This implies possession of an architecture, mechanisms, forms of representations, learning capabilities, and architectural bootstrapping mechanisms that have very great generality.

Features of a 2-5 year old mind
In particular, major features of the mind of such a child include

John McCarthy wrote:
The innate mental structure that equips a child to interact successfully with the world includes more than universal grammar. The world itself has structures, and nature has evolved brains with ways of recognizing them and representing information about them. For example, objects continue to exist when not being perceived, and children (and dogs) are very likely designed to interpret sensory inputs in terms of such persistent objects. Moreover, objects usually move continuously, passing through intermediate points, and perceiving motion that way may also be innate. What a child learns about the world is based on its innate mental structure.
The Well-designed Child:
We are not trying to pre-judge what is and is not innate, but proposing a method for investigating the issue by investigating requirements for a 'Well-designed child', architectures and mechanisms that could satisfy those requirements, and then, later on, the mixture of innateness and learning that could produce those architectures and mechanisms.

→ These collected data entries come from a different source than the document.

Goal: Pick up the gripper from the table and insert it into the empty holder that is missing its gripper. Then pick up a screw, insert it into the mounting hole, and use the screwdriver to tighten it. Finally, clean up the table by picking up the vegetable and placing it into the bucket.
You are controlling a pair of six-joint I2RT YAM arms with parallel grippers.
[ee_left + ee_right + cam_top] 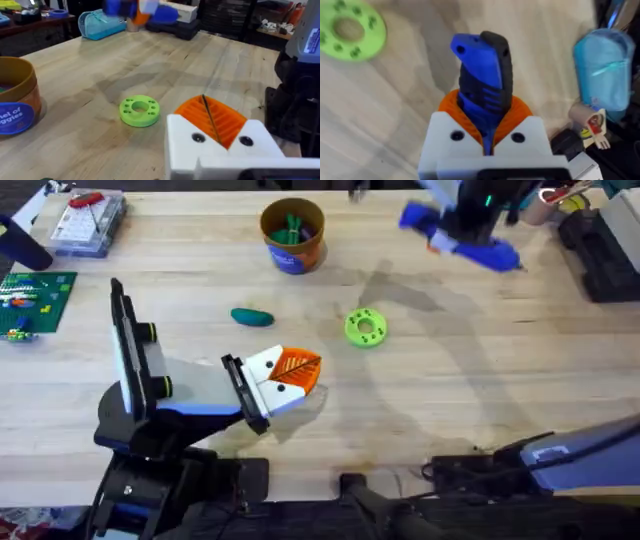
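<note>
A pale wooden counter point(450, 390) with visible plank grain carries everything. Near its far edge stands the bucket point(293, 235), orange-brown above and blue below, with green items inside. In front of it, toward the left arm, the dark green vegetable point(251, 317) lies on its side directly on the wood. To the right of that, well apart, a lime-green disc point(365, 327) with holes lies flat. At the far left corner sits a clear plastic box point(88, 222), and a green board point(32, 302) lies at the left edge.
</note>
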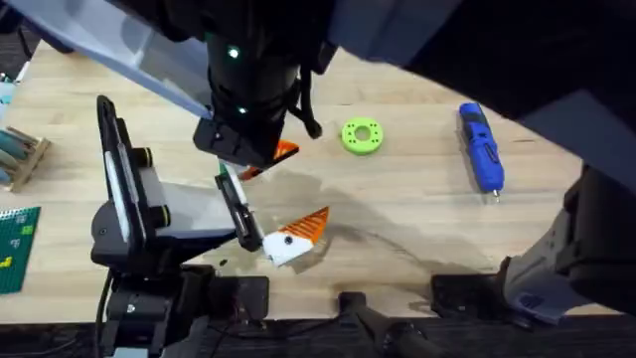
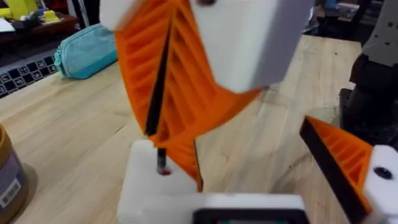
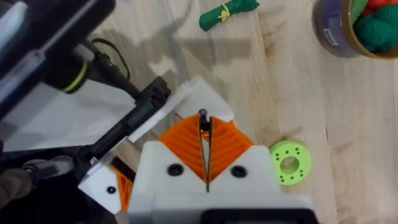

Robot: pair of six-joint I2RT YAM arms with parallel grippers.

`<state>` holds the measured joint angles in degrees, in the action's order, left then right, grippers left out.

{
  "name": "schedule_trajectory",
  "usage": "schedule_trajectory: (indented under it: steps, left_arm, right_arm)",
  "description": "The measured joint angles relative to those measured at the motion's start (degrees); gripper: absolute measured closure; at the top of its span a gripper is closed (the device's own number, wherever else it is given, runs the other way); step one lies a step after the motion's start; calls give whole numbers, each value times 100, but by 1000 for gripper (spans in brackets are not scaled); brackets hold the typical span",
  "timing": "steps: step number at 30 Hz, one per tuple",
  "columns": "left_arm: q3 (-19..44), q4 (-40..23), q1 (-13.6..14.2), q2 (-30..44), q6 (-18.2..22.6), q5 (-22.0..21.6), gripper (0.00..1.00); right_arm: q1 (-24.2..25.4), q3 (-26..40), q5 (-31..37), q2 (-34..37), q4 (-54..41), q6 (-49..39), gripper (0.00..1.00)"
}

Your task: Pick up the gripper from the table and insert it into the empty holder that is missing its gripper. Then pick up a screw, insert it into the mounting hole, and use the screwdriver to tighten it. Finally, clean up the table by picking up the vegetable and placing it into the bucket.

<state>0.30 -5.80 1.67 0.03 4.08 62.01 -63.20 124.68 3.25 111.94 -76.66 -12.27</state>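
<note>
Nearest me, my left tool [image 2: 249, 171] stands wide. One side is the white holder [image 2: 152, 186], smooth hard plastic, and the other is an orange ribbed finger [image 2: 339, 155] on a white base. An orange sliver hugs the holder; I take it for the gripper [image 2: 189, 163], seated, though I can't be sure. Just above, my right tool [image 3: 204, 124] has its ribbed pads pinched on a thin dark pin, probably the screw [image 2: 163, 163]. It should be light, stiff and slick, easy to tip or drop, so I judge a grip on the shank with the tip left free is best. Beyond lie a green disc [image 1: 361, 136] and, to the right, the blue screwdriver [image 1: 480, 147], rigid and best taken mid-barrel. Farther off, the soft-looking green vegetable [image 3: 227, 12] lies near the glossy bucket [image 3: 333, 34].
</note>
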Motion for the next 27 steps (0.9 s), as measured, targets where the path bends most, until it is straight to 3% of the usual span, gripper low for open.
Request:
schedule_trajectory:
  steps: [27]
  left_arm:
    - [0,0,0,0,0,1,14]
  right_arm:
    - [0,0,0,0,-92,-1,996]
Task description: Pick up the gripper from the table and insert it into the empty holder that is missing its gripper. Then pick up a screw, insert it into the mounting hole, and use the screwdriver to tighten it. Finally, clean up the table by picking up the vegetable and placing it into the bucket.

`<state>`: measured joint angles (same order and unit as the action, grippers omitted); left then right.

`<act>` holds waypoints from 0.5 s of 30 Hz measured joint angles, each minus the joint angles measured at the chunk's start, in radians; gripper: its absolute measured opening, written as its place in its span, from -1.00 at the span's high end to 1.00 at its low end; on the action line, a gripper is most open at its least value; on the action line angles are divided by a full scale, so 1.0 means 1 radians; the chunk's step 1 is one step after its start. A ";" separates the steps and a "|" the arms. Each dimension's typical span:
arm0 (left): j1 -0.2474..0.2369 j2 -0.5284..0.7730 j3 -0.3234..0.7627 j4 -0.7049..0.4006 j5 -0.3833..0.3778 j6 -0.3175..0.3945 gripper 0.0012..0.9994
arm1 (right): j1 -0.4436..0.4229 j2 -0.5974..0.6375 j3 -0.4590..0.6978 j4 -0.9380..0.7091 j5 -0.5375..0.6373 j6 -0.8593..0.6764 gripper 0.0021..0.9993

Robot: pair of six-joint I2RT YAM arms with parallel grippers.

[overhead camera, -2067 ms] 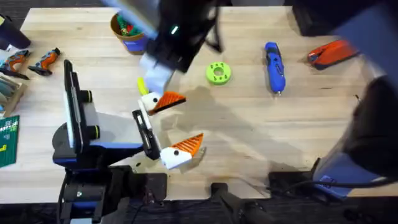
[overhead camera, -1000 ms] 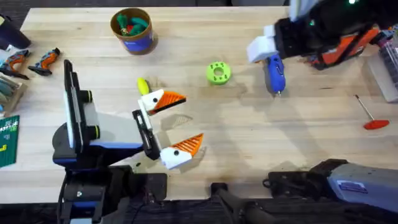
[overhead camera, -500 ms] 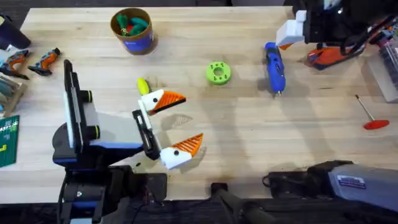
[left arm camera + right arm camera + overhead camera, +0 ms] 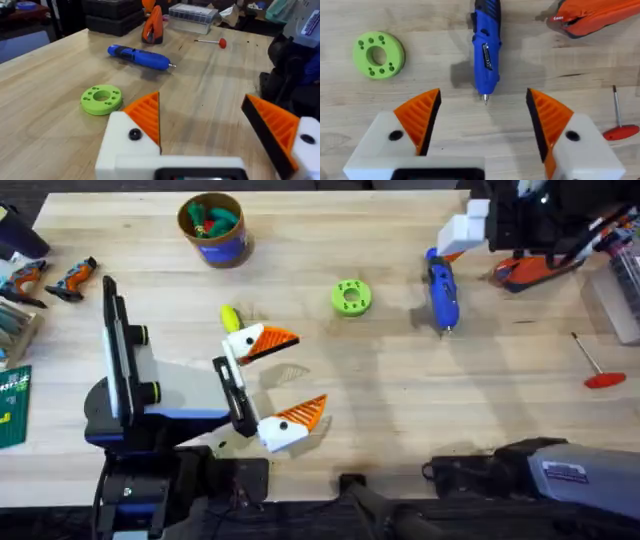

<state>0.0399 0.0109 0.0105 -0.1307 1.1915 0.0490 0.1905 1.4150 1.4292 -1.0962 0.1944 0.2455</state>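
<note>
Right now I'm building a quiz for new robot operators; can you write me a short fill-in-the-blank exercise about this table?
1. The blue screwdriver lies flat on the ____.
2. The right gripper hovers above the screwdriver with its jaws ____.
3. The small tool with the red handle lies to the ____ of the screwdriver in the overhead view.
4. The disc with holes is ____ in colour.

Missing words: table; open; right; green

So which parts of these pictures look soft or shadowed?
Overhead view: the right tool at the far edge looks slightly smeared, and the screwdriver lies crisp with a faint shadow beside it. Left wrist view: the near orange pads are soft. Right wrist view: a grey shadow flanks the screwdriver.
</note>
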 joint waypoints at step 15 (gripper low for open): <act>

The rest of this document is concerned with a way of specifying the requirements in terms of collections of scenarios and meta-scenarios.

"Quantitative" vs "precise" targets
At the DARPA cognitive systems meeting in November 2002, the DARPA director, Tony Tether, asked for metrics for progress to be specified. Normally "metric" implies use of numbers (e.g. something quantitative -- a measurement). However that is not always relevant for a complex scientific or engineering project which has many aspects that are better assessed using structural descriptions of what has and has not been achieved.

Nevertheless, it is important to be able to specify achievements (or targets) with some precision, so that assessment of progress can be objective, and in such a way that different achievements can be at least partially ordered in terms of difficulty and depth -- a requirement to support claims that progress is being made! This can be done at different levels of abstraction, suitable for different purposes, such as

(a) driving the project,
(b) informing other experts in the field of progress,
(c) informing scientists in other disciplines of the aims and achievements
(d) reporting to funding agencies or the public on aims and progress.
(e) identifying possible usable products and spin-offs from the work

I have started with context (a), driving the project, and attempted to produce some sample high level specifications as an indication of some of the work to be done in the course of the project in extending the specifications. I also indicate some ways in which these descriptions might be transformed into numerical measure of progress, even though any such measure will necessarily be misleading (like any one-dimensional projection of a complex evaluation).

A very important task, on which I'll try to add notes later is (c) informing scientists from other disciplines about our goals and achievements. That will require a different sort of description. (It may be difficult to do because of the problem of "ontological blindness".)

I believe that the methodology of using carefully structured sequences of scenarios as targets to shape a project can also help with task (e) identifying possible usable products and spin-offs from the work. However this is not a topic discussed in this paper.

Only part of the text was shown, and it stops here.